Tansakul et al. [22] implement a driver drowsiness detection system based on eye blinking analysis. The system monitored the eyes blinking rate and the blinking duration after locating the eye region with Viola and Jones method. Tansakul et al. convert the color space of eye ROI image from RGB to HSV and calculate a lightness value. Fatigue drivers having a value higher than normal levels (3 calculated experimentally) is considering as fatigue. The duration of eyes closure is used as an indication of driver drowsiness. Its varies from one work to another. Singh et al. [21] consider that a person is asleep if the eyes remain closed for a period (5 to 6 seconds). Wang et al. [25] use a traditional AdaBoost method to detect eye circle contour in order to recognize whether the eyes are open or closed. After locating human faces and ocular regions, the pixels of the pupil region are removed by a developed grid method. They use the least squares method to adjust the contour of the upper eyelid and extract a characteristic vector.

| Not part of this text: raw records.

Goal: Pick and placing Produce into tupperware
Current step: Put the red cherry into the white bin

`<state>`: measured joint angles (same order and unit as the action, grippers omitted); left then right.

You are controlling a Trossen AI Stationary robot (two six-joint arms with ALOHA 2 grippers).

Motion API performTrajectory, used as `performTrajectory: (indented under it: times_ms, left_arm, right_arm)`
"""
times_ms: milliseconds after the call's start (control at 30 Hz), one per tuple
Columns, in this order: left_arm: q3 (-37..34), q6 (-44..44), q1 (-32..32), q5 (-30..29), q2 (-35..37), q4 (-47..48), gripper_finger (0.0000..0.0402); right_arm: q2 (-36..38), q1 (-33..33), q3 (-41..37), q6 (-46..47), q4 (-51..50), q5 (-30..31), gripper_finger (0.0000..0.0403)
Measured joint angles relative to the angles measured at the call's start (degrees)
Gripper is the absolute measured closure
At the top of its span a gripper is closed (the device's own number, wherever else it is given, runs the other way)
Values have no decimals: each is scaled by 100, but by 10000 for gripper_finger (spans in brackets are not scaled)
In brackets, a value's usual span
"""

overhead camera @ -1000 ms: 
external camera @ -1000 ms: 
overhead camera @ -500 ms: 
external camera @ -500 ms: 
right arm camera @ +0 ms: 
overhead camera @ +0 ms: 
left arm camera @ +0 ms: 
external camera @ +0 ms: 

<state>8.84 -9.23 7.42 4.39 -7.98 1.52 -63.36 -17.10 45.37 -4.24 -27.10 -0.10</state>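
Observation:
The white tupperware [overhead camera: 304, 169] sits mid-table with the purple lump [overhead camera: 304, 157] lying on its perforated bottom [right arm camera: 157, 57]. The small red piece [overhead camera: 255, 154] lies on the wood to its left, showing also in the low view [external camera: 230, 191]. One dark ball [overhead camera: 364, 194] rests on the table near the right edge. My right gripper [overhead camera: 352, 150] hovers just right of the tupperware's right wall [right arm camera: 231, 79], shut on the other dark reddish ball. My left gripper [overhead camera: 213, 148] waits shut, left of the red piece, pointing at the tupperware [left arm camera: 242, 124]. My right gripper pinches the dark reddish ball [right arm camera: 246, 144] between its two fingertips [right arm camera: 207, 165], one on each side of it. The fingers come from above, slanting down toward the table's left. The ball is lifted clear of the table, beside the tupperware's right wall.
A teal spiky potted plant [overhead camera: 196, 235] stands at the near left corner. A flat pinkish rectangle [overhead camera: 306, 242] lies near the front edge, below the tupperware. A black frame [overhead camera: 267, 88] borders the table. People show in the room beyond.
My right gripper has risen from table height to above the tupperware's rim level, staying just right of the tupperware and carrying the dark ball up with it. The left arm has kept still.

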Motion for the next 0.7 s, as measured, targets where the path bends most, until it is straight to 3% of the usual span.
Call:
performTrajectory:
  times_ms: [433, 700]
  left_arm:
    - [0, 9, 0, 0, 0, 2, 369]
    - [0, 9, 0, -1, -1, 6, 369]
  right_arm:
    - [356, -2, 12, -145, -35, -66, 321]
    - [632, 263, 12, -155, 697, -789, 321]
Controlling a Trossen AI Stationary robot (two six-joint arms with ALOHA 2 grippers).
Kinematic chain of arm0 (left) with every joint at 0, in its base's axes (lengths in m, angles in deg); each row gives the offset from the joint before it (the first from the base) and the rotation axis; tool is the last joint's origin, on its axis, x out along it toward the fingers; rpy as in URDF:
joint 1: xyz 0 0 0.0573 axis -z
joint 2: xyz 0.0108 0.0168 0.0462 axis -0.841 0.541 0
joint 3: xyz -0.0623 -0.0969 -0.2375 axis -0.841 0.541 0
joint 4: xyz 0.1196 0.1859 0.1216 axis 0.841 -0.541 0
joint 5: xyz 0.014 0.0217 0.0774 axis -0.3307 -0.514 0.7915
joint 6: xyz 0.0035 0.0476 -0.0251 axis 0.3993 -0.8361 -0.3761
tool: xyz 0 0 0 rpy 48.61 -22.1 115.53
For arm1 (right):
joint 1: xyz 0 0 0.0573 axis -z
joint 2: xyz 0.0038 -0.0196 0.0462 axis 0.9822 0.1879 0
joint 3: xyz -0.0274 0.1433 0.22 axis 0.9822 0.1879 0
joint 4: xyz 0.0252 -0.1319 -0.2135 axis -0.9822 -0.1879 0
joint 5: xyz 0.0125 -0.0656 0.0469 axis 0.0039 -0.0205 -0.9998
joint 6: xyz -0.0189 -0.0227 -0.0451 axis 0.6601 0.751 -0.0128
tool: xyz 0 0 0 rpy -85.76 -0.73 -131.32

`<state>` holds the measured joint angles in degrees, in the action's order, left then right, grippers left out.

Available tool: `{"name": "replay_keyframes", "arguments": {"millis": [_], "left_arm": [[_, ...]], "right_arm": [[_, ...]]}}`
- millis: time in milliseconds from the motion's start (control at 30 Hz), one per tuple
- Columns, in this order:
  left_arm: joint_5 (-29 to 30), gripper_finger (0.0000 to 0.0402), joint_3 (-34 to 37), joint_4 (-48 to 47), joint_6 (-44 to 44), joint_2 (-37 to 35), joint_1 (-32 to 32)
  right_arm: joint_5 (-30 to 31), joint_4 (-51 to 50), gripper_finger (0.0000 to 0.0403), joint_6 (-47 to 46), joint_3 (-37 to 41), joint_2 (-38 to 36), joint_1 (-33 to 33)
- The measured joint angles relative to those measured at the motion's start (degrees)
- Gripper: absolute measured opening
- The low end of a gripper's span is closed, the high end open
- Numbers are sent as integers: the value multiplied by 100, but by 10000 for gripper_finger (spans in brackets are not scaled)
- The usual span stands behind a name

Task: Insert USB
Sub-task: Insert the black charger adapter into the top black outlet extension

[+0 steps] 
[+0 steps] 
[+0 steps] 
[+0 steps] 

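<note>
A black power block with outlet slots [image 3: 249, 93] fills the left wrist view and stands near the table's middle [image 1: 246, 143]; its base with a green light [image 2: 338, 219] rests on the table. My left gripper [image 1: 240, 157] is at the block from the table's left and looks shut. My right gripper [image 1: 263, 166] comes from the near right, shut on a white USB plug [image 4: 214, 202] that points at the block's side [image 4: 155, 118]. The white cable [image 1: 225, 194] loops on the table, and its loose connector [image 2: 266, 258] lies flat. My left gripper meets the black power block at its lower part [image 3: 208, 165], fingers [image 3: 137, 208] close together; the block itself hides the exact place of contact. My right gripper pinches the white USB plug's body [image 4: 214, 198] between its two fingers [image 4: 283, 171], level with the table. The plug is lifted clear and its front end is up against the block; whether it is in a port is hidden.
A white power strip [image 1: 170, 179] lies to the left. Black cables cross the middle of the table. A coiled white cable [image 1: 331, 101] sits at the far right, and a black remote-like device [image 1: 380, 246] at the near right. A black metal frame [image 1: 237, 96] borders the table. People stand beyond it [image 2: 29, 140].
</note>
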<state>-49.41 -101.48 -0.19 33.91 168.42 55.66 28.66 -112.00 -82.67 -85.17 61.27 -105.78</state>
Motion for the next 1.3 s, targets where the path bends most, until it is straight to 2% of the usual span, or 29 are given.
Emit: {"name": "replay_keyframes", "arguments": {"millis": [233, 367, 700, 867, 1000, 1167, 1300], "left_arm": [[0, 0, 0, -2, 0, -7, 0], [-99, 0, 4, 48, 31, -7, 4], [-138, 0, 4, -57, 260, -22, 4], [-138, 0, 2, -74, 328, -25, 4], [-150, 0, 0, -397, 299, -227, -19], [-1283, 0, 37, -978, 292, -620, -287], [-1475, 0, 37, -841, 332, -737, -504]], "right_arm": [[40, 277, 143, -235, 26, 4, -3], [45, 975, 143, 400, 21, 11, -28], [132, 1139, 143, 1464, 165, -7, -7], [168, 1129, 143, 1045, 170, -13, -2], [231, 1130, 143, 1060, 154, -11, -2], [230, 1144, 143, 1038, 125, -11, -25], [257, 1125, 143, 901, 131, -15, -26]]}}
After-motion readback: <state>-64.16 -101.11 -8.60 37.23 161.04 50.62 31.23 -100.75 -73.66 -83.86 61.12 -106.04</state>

Finally, the state of the eyes is recognized according to a defined threshold. Wang et al. prove, experimentally, that the vertical coordinate of the circle outline is the best feature for classifying the eyes state. Wang et al. conclude that driver fatigue is detected if the eyes closure remains between 3 and 10 seconds. This case represents the deep sleep. On the other side, the micro-sleep is detected if the driver goes through a state of sleep for a short time (2-3 seconds). For Wen et al. [26], the driver is considered in a state of fatigue if he/she closes his eyes for 5 consecutive seconds. Hongbiao et al. [12] consider that the state of drowsiness is determined when the distance between the eyelids is less than 60% for a period of 6.66 seconds. Yong et al. [27] divide the eyes opening state into three categories: opened, half opened, closed.
This division allows to conclude the driver drowsiness state if the eyes are kept closed more than 4 consecutive images or eyes move from a state of half opened to a closed state for 8 successive images (each image is taken in each second). The percentages of fatigue detection vary in literature from a work to another. Yong et al. [27] reached 91.16% of correct average rate of driver drowsiness state. Wen et al. [26] explain that the average accuracy rate for fatigue detection can reach 88.9%. All these works compute their results with subjects that their numbers varies from 2 to 10 people.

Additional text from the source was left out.